The optimal approach involves embracing polysemy and algorithmically determining positive and negative scores based on the specific context. Take the term “idle,” which in a work-related context may be negatively connotated, suggesting inactivity, while in a machinery context, it could be positively perceived, indicating efficient operation. To capture intended meanings, one could use the Lesk algorithm for word sense disambiguation to assign WordNet synsets to words in context based. This would fully leverage SentiWordNet3.0 in its full potential.

However, the purpose of sentibank is to allow researchers to rapidly utilise the processed dictionary. Thus, two different versions of processed dictionaries were created:

  1. SentiWordNet_v2010_simple, a dictionary that removed ambiguous terms, keeping only strictly positive and negative terms regardless of context; and

  2. SentiWordNet_v2010_logtransform, a dictionary that retains ambiguous terms using logarithmic transformation for overall scores

SentiWordNet_v2010_simple created by removing all 62,594 neutral and 5,972 ambiguous terms, leaving 17,989 unique terms.

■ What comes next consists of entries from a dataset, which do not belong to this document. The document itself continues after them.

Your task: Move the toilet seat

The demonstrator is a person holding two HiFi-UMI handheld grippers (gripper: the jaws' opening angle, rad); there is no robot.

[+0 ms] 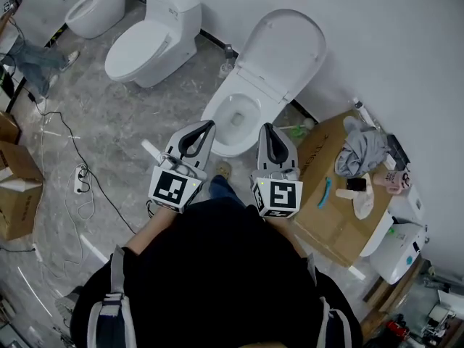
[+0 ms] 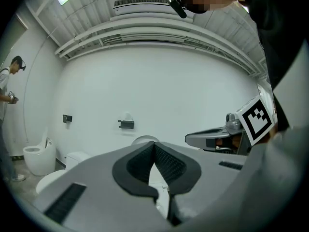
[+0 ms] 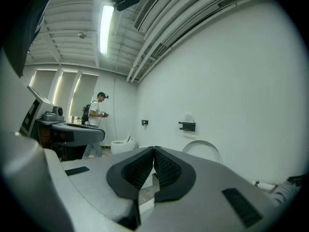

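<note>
**Seat** (image 1: pixel 281 48): raised, standing off the bowl (image 1: pixel 233 119) and leaning back against the wall (image 1: pixel 391 42). Seat and lid cannot be told apart and read as one white oval. The long axis runs from the hinge at the back of the bowl up to the rounded free edge at the wall. The hollow face points out over the bowl, toward the person.

**Left tool** (image 1: pixel 211 125): jaws closed pad to pad. The left gripper view shows the left tool (image 2: pixel 154 145) with nothing between the pads.

**Right tool** (image 1: pixel 266 127): in the same state. The right gripper view shows the right tool (image 3: pixel 154 149) closed and empty.

**Relation:** both tools are held level, side by side, pointing at the toilet. In the head view their tips sit at either side of the bowl's near rim, clear of the seat. The seat lies ahead of both and off to the right, so the right tool is the nearer. In the right gripper view the seat (image 3: pixel 203 148) arcs just right of the jaws. In the left gripper view the seat (image 2: pixel 145 140) shows only as a top edge behind them.

**Assessment:** no contact has been made. Lowering the seat would mean reaching the free edge and swinging it forward about the hinge. Closed jaws could hook or push it, but gripping it would need them opened.

**Surroundings:** a box (image 1: pixel 319 162) stands just right of the bowl. A second toilet (image 1: pixel 152 42) stands well apart to the left.
</note>
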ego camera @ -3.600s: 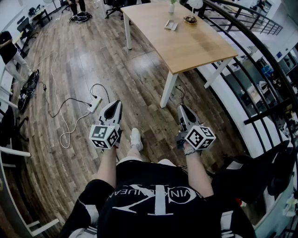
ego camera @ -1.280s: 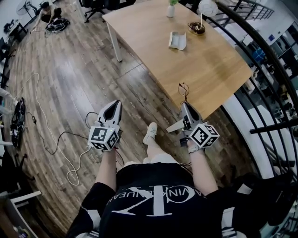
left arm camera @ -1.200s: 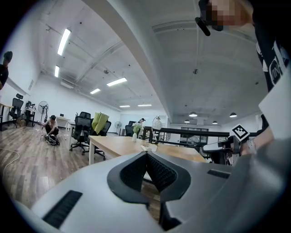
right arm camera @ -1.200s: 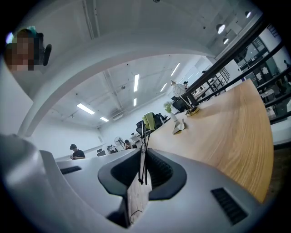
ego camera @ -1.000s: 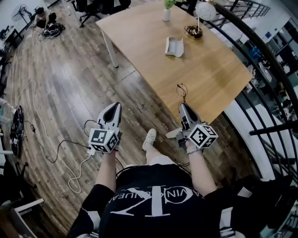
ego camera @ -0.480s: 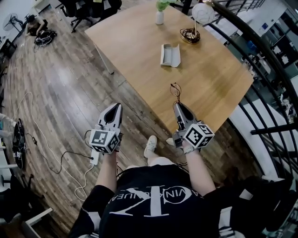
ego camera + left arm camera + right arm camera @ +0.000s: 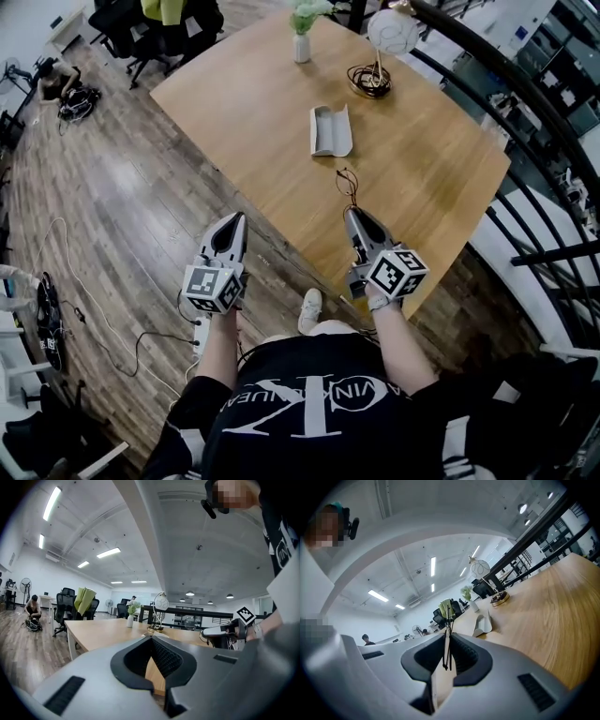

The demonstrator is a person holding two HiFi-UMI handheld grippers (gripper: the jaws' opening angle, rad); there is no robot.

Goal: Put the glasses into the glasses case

SentiWordNet_v2010_logtransform involved a logarithmic transformation, specifically defined as log(pos+1) - log(neg+1). This addressed two issues when simply subtracting the scores. Firstly, the transformation serves to mitigate the impact of extreme values in the sentiment scores. Without the logarithmic adjustment, the influence of exceptionally low or high values might overshadow the overall sentiment calculation. The logarithmic transformation helps balance the significance of different score magnitudes. Secondly, the logarithmic transformation is adept at preserving the relative differences between positive and negative scores. This ensures that the proportional relationships between scores are maintained, irrespective of their absolute magnitudes. For instance, in a term with a positive score of 0.7 and a negative score of 0.2, the resulting overall sentiment score is 0.546. Conversely, a term with a positive score of 0.5 and a negative score of 0 yields an overall sentiment score of 0.405, demonstrating the preservation of relative differences in the transformed scores.

The transformation resulted in 10,773 positive, 12,130 negative and 63,652 neutral terms. All neutral terms were removed, leaving 22,903 terms. It is important to note that SentiWordNet_v2010_logtransform increases the coverage of the sentiment dictionary, at the cost of potentially misleading values.